ピアノとバイオリンの優しい音色に乗せて大切な人への思いを馳せる、あどけなさが残る切ない歌声。なんでこんな美しいのですか、、、完全に虜になりました。2022年の年10選でもハチナナさんが調声した知声曲を選んでいるが、元々のポテンシャルが高い知声をさらにここまで美しく昇華させられる調声技術にただただ感服。特に裏声!歌声が好きです!!!!

なお無色透名祭バージョンは伴奏がピアノソロで、こちらもとてもおすすめなのでぜひ聴いてみて欲しい。

9. 拝啓、無彩色の君へ / 夜丹れにや feat.さとうささら

灰色の風景 ひとつひとつきみが触れるたび
色づいていく 足跡みたいに残ってる

★おすすめポイント★
小説のような情景描写が伝わる感情の込められた歌声

「さとうささら」が歌唱する、8月にボカロPデビューした夜丹れにやさんの作品で、こちらも「無色透名祭Ⅱ」の投稿作品。2024年1月に本人投稿バージョンが投稿されたので上の動画はそちらに差し替えている。

さとうささらはAIではない「CeVIO」版の時から歌唱力の高さに定評があったが、この曲はそれでもなお「歌うま…」と鳥肌が立ちまくった。

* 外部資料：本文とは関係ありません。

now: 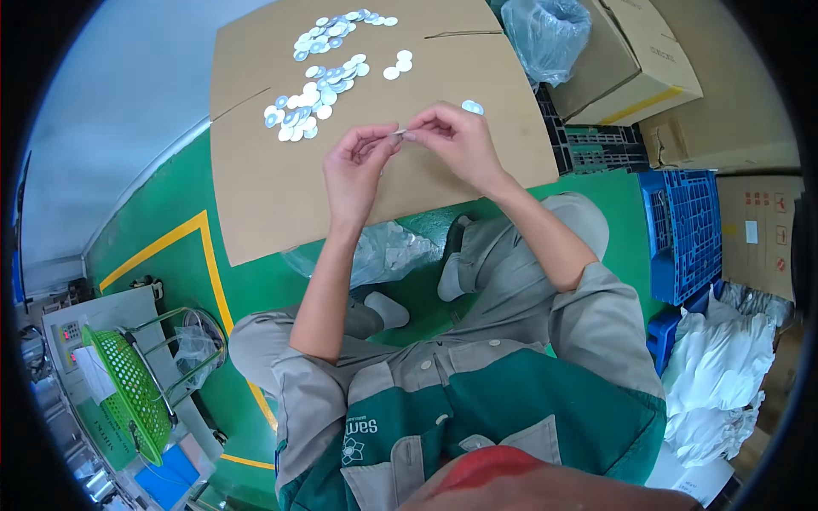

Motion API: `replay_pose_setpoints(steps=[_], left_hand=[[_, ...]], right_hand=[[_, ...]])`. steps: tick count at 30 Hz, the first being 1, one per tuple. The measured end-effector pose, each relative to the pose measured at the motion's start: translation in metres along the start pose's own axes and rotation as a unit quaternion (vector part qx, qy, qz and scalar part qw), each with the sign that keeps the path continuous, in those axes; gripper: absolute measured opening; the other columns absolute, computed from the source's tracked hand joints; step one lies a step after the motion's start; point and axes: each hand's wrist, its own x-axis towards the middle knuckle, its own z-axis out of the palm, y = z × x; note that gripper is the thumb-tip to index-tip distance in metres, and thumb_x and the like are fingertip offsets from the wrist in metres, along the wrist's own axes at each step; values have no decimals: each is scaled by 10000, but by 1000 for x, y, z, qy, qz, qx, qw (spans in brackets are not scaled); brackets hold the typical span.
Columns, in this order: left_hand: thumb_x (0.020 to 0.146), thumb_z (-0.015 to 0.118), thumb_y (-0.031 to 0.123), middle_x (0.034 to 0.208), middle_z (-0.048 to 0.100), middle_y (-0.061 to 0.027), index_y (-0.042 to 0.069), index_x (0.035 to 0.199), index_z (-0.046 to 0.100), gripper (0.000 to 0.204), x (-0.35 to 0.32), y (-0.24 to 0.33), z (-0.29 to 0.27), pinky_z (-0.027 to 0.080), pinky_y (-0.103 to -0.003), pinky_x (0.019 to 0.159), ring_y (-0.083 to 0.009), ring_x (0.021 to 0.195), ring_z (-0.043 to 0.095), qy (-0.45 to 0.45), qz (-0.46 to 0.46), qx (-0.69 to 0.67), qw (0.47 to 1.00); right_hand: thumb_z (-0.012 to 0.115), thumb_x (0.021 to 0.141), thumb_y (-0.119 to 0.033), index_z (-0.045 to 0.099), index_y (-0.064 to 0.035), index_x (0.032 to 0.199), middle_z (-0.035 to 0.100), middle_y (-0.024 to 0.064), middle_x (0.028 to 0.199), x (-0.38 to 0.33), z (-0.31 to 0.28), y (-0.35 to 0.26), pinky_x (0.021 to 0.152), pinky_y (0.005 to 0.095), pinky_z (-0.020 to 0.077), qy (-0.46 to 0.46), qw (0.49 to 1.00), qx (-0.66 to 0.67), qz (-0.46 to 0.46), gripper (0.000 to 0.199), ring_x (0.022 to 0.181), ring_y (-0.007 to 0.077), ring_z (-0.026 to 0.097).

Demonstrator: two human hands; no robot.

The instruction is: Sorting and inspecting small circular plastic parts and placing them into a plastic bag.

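Note:
My left hand (362, 170) and my right hand (456, 140) meet over the cardboard sheet (443, 72), fingertips pinched together. Between them is a small, thin, pale disc (400, 133), seen almost edge-on. Both hands grip it from opposite sides. Beyond my left hand lies a spread pile of white and bluish round discs (328, 85). A second heap of discs (324, 36) is farther off, near the sheet's far edge. Three white discs (403, 61) sit apart from the piles. Just past my right hand rest a couple of bluish discs (472, 107).
Under the sheet's near edge is a clear plastic bag (388, 255). To the right stand a bag-lined box (613, 64), a blue pallet (682, 230) and white sacks (716, 366). A green basket (128, 392) is at the lower left, on a green floor with yellow lines.

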Motion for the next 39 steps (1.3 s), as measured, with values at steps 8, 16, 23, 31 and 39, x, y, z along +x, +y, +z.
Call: replay_pose_setpoints(steps=[8,16,23,31,39], left_hand=[[747,692,-133,985,583,-76,24,835,699,180,-35,6,-4,541,-259,666,-161,825,646,59,388,257,883],[747,698,-136,931,567,-75,2,809,686,152,-43,4,-7,568,-279,696,-213,867,674,69,421,241,872],[730,719,-109,911,642,-75,21,804,690,153,-45,0,-6,556,-275,701,-183,839,654,99,405,257,872],[808,687,-80,887,680,-74,-5,953,644,170,-49,-6,0,528,-240,767,-123,835,651,87,106,-18,990],[865,640,-22,911,683,-103,-61,1093,620,232,-51,-3,-1,559,-264,750,-141,806,664,67,-19,-84,994]], right_hand=[[708,747,59,692,-41,882,689,70,887,-12,3,-12,650,274,548,47,937,-139,-317,168,785,186,679],[646,845,44,660,-13,975,687,88,926,-17,9,-19,742,276,550,49,957,-83,-273,142,839,176,679],[567,911,25,659,7,1053,667,94,1007,-18,6,-27,772,277,551,-88,991,65,-79,169,908,145,651],[621,889,-2,657,34,1040,678,64,924,-17,7,-17,754,247,540,-136,986,93,29,159,834,106,644],[640,885,-84,632,5,1029,622,-4,755,-12,11,-12,614,203,482,-127,973,154,118,170,679,45,580]])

Aメロの低音からサビの高音まで一貫して底力があり、細かい抑揚のひとつひとつで主人公の感情を言葉に反映している。哀しげに畳み掛けるコーラスは、冬のモノトーンな景色が思い浮かぶロックバラードにより深みを与えているようでとってもエモい。

10. CQ / kotori feat.京町セイカ

幾千の未来へと問いかけた
応答願う 聞こえていたら 教えて
"あなたは今 幸せに生きていますか"
なんて 分かっている
当然 応えなんて来ない

★おすすめポイント★
明るく伸びやかな歌声とオーケストラのシンフォニー

「Synthesizer V AI 京町セイカ」が歌唱するkotoriさん3年ぶりの投稿作品。京町セイカは学研都市として知られる京都府精華町の公式広報キャラクターでありながら、YouTuberやトークソフト、そして2022年にAIシンガー化するなど超多様に活躍の場を拡げている珍しい存在だ。

タイトルの「CQ」とは無線通信で通信可能な全ての無線局を一括して呼び出す略符号のことで、曲中にも幾つかモールス信号が含まれていたり、オーケストラとロックが融合した壮大かつ躍動感のあるサウンドが京町セイカのキャラクターともマッチしている。しなやかで天高くまで届きそうな歌声と、届くことのない一方通行の想いを送り続ける切ない歌詞の対比もまた良い。



結局「ボカロ曲」と言いながら7割はVOCALOID以外のソフトウェアになってしまったのはちょっと複雑な気持ちだが、AIシンガーがより一般的な存在になって、それでシーン全体の活気が続くのであればいちボカロオタクとして嬉しい限りだ。

最後に、2023年もたくさんの素敵な作品を生んでくれた全ての人々に最大級の敬意と感謝を申し上げる。